Even though many men succumb to supernatural or irrational beliefs, some of the areas they buy into are different. For example, they are more likely to believe in UFOs and conspiracy theories than women - apparently fact-based phenomena that they can catalogue. The choice of fiction is different too, with women more likely to watch soaps, which are about 'real' people and men more likely to go for sci-fi/fantasy. Men's delusions, when they differ from ours, reflect their system-based thinking. Faulty input results in faulty output. Men are also more likely to think that a comb-over will fool everyone, which is strong evidence for a tendency towards belief based on no reality at all.

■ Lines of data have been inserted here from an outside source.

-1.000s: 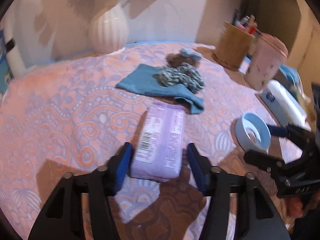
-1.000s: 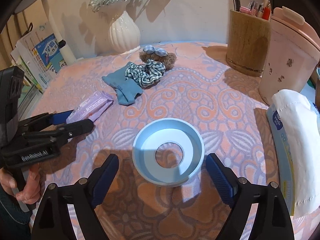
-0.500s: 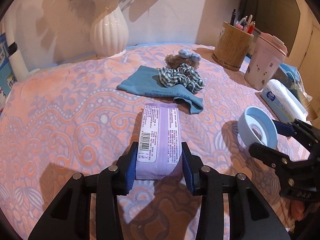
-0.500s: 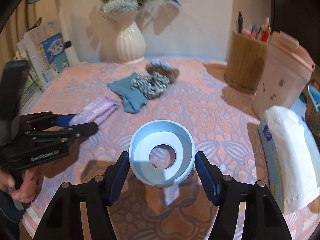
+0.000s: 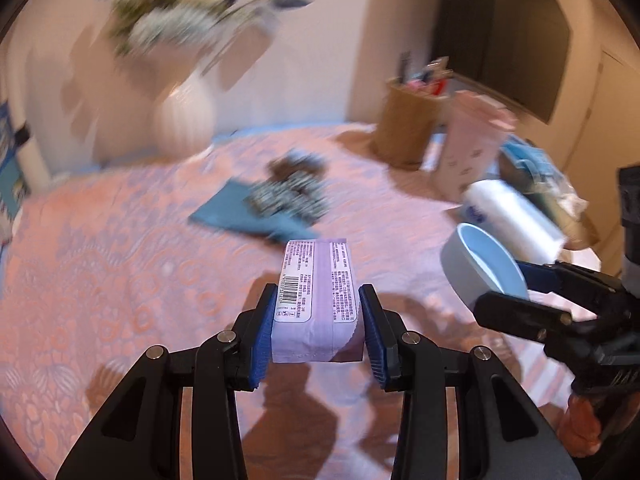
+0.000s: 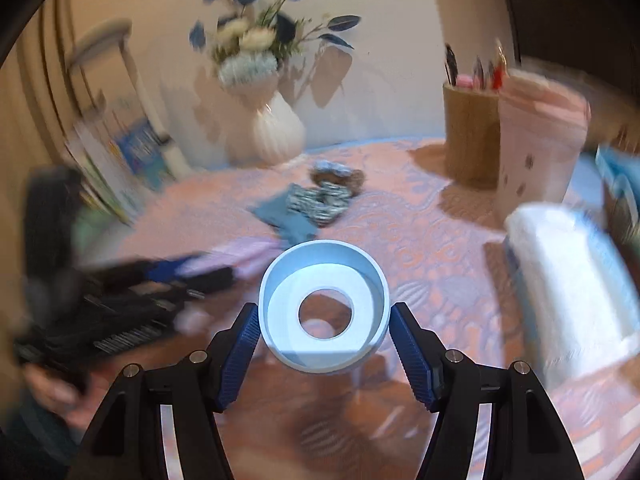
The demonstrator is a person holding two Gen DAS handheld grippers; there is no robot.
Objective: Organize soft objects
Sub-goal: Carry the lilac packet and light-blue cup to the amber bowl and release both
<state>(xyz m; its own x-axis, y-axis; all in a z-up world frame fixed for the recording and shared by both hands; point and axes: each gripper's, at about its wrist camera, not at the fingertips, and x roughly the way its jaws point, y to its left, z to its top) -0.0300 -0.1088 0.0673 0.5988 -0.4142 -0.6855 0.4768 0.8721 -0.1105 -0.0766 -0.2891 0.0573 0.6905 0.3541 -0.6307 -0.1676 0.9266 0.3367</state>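
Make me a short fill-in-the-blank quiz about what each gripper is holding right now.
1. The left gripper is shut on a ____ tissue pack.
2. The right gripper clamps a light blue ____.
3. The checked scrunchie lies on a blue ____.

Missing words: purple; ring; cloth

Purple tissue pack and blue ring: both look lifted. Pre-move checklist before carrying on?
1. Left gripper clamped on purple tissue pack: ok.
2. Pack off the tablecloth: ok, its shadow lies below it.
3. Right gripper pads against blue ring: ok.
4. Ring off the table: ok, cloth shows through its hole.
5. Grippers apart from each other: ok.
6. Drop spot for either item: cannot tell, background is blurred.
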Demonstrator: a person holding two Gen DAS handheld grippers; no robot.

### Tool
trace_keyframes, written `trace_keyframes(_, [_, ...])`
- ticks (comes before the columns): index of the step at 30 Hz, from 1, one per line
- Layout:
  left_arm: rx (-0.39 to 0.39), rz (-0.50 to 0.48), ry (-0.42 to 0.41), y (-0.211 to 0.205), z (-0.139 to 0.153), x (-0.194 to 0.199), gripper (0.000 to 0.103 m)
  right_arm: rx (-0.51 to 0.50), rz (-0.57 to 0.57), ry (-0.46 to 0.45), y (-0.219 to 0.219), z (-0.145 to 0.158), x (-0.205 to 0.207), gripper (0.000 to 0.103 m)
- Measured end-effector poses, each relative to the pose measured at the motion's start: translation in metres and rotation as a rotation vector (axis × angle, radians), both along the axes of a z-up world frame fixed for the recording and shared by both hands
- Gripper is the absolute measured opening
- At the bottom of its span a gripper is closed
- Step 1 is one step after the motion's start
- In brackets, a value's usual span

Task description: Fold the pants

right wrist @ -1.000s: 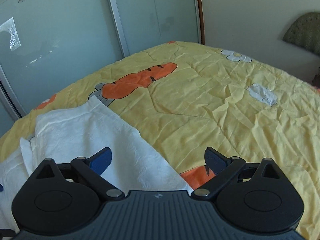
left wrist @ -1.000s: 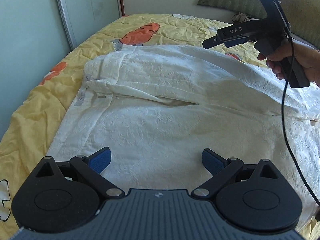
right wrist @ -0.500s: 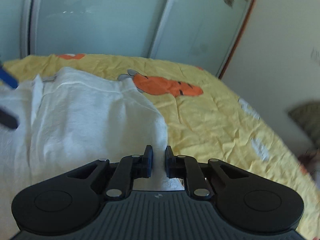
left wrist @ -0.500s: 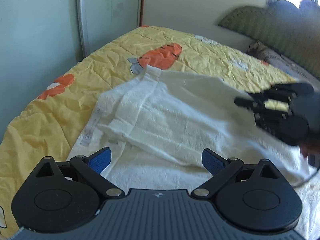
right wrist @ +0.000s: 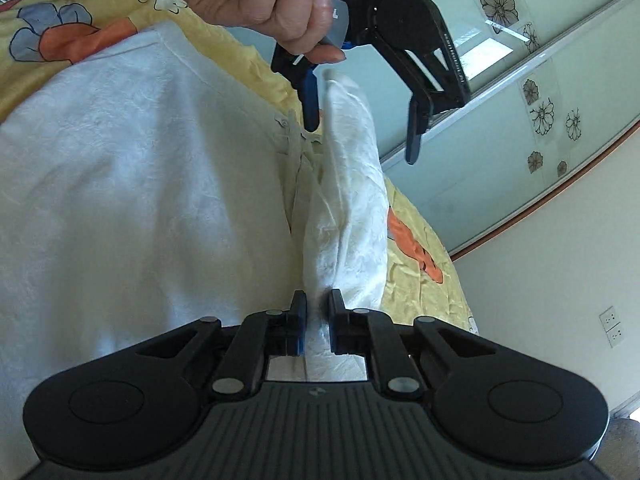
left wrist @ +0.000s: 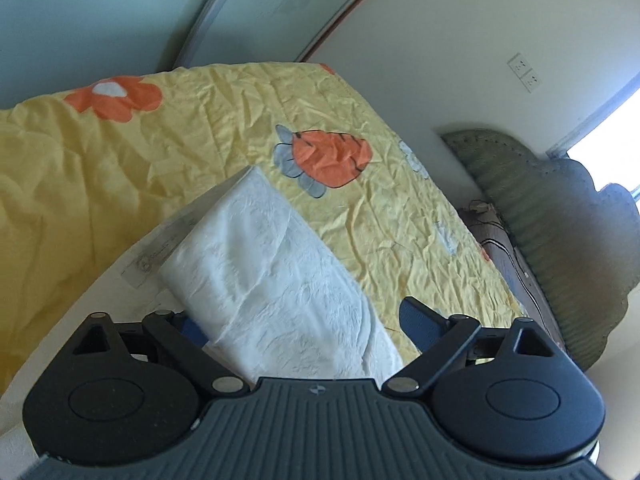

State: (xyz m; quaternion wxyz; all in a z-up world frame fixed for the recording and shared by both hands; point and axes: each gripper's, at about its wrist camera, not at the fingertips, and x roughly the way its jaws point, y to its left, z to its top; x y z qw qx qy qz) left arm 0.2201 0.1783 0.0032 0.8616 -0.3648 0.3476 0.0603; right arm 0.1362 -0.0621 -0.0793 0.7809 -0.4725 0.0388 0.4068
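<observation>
White textured pants (right wrist: 132,184) lie on the yellow bedspread (left wrist: 100,168). My right gripper (right wrist: 316,312) is shut on a raised fold of the pants (right wrist: 352,216), which runs up from its jaws. My left gripper (left wrist: 304,320) is open, with that same fold (left wrist: 272,280) lying between its blue fingers. In the right wrist view the left gripper (right wrist: 362,136) hangs open over the far end of the fold, held by a hand (right wrist: 276,4).
Sliding glass wardrobe doors (right wrist: 520,56) stand beside the bed. A green headboard (left wrist: 560,248) is at the right. A wall socket (left wrist: 524,72) is on the white wall.
My right gripper has closed on the pants edge and lifted a fold. My left gripper has tilted up and moved over that fold, still open.
</observation>
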Motion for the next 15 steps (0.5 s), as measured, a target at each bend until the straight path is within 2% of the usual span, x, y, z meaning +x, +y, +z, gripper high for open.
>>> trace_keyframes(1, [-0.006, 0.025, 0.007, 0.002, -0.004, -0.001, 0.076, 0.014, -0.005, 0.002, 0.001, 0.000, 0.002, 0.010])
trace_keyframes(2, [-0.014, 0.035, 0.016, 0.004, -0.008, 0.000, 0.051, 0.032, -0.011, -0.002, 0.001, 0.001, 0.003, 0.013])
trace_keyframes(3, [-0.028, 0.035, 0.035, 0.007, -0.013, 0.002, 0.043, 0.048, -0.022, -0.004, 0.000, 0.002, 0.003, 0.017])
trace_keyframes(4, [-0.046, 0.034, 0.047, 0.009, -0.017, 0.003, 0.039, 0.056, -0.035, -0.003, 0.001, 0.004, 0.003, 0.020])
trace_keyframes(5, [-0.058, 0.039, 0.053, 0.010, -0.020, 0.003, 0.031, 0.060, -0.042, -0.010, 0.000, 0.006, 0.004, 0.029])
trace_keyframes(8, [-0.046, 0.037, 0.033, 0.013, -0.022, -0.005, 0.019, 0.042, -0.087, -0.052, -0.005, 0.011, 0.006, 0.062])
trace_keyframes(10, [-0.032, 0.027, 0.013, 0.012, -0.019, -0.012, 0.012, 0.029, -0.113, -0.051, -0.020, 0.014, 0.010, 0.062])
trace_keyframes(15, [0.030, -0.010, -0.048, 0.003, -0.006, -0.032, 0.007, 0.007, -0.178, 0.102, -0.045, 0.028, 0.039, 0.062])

The main market for CAM is middle class, middle aged women who use it on themselves and their families. Two of the reasons cited for using it are that it is 'holistic' and 'natural'. Setting aside the fact that plenty of natural things are very unpleasant indeed, these responses are again about feeling connections. Science is perceived by these women as being cold and impersonal or arrogant and 'science doesn't know everything'. This is a real reflection on medical practice where doctors are often too busy (and sometimes too badly trained) to bring out the empathy with the stethoscope. CAM practitioners appear to relate to them as individuals, not a set of symptoms. It's also a way of bonding with Nature.













The average female brain has evolved to be interested in people as a survival mechanism, instinct bonds women to their families and close associates, helping them all to thrive. In social animals, the ability to relate to and bond with others is essential for group stability and the benefits that confers. A side effect of this is that some of us extend beyond what is strictly necessary, embracing the whole universe, seen and unseen, in our personal network. God, the dead and Nature are our close personal friends. If we didn't do this, the human race probably wouldn't be here now.

It's not always useful to buy into supernatural thinking, we may get ripped off, make bad decisions, risk our own health and our families' but it's also a way of being that has major advantages in the same way that being a systems thinker has advantages and disadvantages. There is no point in pretending that men and women work the same way; the problem comes when one way of relating to the world and other people is seen as better or more rational - or saner. This is also why gods may come and go but religion is not likely to go away any time soon.

1 comment:

  1. What happens when science ultimately shows how religion is a fallacy, yet we are still left with the need to have such beliefs or feelings? At some point, when this happens, something else will need to fill that gap. It used to be called a 'spiritual vacuum' -That does't mean there is such a dualism but it does mean that there is some deep-rooted need that must be fulfilled.